What can be so urgent? Some of the crew always think of war, when it comes down to this, but what war? What is there to fight over, in a universe that is bigger than even we can ever exhaust, with more of anything than we could ever need? There are no empires in space. If space is an ocean, it is one without shores.
And it is not war. It is discovery.
On a far world, about a far sun, a small ship of our cousins has found something remarkable. Unequipped to properly explore, they have sent for their kin, who can do the site justice: us.
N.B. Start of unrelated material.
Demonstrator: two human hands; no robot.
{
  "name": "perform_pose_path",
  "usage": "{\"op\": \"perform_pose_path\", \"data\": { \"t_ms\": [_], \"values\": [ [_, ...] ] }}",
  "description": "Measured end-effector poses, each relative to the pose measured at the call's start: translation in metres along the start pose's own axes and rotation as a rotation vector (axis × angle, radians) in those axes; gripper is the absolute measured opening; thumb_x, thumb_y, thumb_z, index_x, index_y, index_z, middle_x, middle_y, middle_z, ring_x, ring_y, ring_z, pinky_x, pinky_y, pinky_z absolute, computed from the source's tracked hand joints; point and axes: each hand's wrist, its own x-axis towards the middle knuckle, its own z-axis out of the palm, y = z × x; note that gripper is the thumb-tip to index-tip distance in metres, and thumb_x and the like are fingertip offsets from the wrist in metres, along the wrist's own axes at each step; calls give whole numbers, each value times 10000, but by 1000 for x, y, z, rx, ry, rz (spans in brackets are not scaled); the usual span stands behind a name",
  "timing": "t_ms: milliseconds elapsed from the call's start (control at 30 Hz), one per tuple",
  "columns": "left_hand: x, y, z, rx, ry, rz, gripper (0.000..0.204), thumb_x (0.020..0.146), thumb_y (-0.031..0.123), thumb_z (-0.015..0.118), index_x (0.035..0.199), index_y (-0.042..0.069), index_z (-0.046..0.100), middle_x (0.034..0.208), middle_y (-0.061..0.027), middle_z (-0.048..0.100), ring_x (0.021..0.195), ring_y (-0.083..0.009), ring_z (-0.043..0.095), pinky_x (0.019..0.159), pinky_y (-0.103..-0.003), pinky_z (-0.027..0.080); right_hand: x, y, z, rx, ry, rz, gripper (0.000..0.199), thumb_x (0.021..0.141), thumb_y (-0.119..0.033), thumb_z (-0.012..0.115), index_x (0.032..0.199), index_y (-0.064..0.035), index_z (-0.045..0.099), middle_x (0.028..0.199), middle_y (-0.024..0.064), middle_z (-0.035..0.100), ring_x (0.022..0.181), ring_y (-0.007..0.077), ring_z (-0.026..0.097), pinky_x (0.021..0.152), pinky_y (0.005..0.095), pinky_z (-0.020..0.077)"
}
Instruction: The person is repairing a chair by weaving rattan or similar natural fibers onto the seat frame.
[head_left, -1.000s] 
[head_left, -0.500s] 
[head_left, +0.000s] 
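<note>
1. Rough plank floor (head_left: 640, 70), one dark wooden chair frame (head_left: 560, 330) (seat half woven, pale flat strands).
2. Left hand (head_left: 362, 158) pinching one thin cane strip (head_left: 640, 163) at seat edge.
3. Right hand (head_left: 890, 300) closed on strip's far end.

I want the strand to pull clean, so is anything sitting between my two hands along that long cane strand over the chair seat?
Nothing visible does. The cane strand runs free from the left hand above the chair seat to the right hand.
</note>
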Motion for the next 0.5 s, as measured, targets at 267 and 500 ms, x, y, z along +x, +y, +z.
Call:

We send for the survey team in a fever of excitement. In a year they finish up their work and return to us, data in hand. What is a year, after all, save an obsolete Earth measure of time? We have all the time the universe has to offer.
The ship is charged by then, and we make our own waves, riding the negative mass across a hundred light years. The process is almost energy efficient now, compared to the early cephalopod experiments.
And we arrive, a century or so after the original pioneers sent off their message probe and went on their way. What is a century, after all, in the eye of the universe? On the fifth planet of this system there is a beacon for us, and in the heart of the beacon is something left just for me.
In orbit, we see exactly why the call went out. Most likely it went to others, too. We’ll have a proper family get together here in a few decades, all the gang back together again; anyone with the interest and the means will be rolling up the fabric of space-time to get here. The more the merrier.
I look at it, and the human in me calls it a fortress seven kilometres across and a kilometre high, a huge star-shaped structure of serrated walls where the indentations carry their own dents, teeth all the way down to the atomic level in fractal profusion. It is dead: no power signatures and the planet itself has lost most of whatever atmosphere it had. It is not native, either. The rest of the world shows no sign of a civilization that might have thrown this up. Someone came here a million years ago and left their mark, and died or departed. Or, just possibly, left something of themselves behind.